In a recent TED talk, Bill Gates advocated placing a camera in every classroom to help teachers be more effective. He estimates the price of ubiquitous classroom cameras at $5 billion, less than 2% of what the U.S. spends on teacher salaries and benefits. The effects of putting a camera in every classroom can be far-reaching and powerful, but the cost could be far less than what Gates estimates. Cameras combined with other technology can revolutionize education at a modest expense.
These days, cameras are everywhere. Across the country, red light cameras enforce traffic laws in over 500 communities—at almost $50,000 each. New York City is investing hundreds of millions in a “ring of steel” street-level camera system to aid counter-terrorism. Stores, shopping malls, and gas stations capture our every move. It starts early; many parents even use “baby cams” to make sure their newborns are sleeping safely.
But cameras remain rare in a place they may improve society most—the classroom. In universities and colleges today, once a lecture is delivered, it is gone. The majority of academic institutions still operate in an “all analog” world, struggling to harness technology to capture content and deploy it in new and better ways.
Let’s imagine every classroom installed a camera (and software) that could record, store, and manage the lecture and materials so they were available to students anytime and anywhere on any device. What improvements would that bring? The universities and colleges that have done just that using Echo360’s edutech software (in which my firm, Revolution Growth, is an investor) have improved student outcomes and instructor efficiency. More students pass the class, and with higher grades. Fewer teachers are required for entry-level classes, and valuable time is spent on more personalized instruction.

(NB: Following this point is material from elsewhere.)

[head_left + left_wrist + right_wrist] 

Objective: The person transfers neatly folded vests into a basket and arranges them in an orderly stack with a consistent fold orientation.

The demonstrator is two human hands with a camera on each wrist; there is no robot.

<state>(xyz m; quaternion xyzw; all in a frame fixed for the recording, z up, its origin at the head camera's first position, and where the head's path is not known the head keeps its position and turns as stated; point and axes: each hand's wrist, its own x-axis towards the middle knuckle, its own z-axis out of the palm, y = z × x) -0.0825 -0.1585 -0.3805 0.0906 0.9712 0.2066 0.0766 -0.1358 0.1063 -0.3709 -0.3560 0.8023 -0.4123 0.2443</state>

With lecture capture and playback, students who might have missed class that day (due to sickness, work, athletics, interviews, or oversleep) do not lose out on that learning. For students who might not understand a particular concept, the opportunity to re-watch part of the lecture, just as they would re-read a section of a textbook, is extremely valuable. Teachers no longer have to give the same lecture over and over and over. Instead, they can perfect it, record it, and have students watch before class. This “flipped classroom” moves the “data dump” portion of the lecture out of the classroom, freeing up class time for high-value discussion and interaction. Even something as mundane as office hours, which students often miss, are transformed: Students can post questions online, and instructors can stream video-recorded explanations to the whole class.
This all seems great. The good news is that for higher ed the path to ubiquitous adoption can be relatively fast. Installing a camera in every classroom costs almost nothing, since just about every classroom in higher education is already equipped with a PC, at least by video-enabled devices brought in by students and instructors. The cost of a software system that records, hosts, manages, and streams the lecture to students? The same as two lattes per student per year. For about $10 per student per year* (or $20,000 for a 2,000 student college), a university can make this happen. The average tuition is now almost $40,000 per year. If a student misses class, or does not understand part of the lecture that day? Tough luck. But for $10 of that $40,000, the university could “plug in the classroom,” and revolutionize learning.
Donn Davis co-leads Revolution Growth, which invests in and helps build innovative and impactful companies, including Echo360, Lolly Wolly Doodle, Resonate and FedBid.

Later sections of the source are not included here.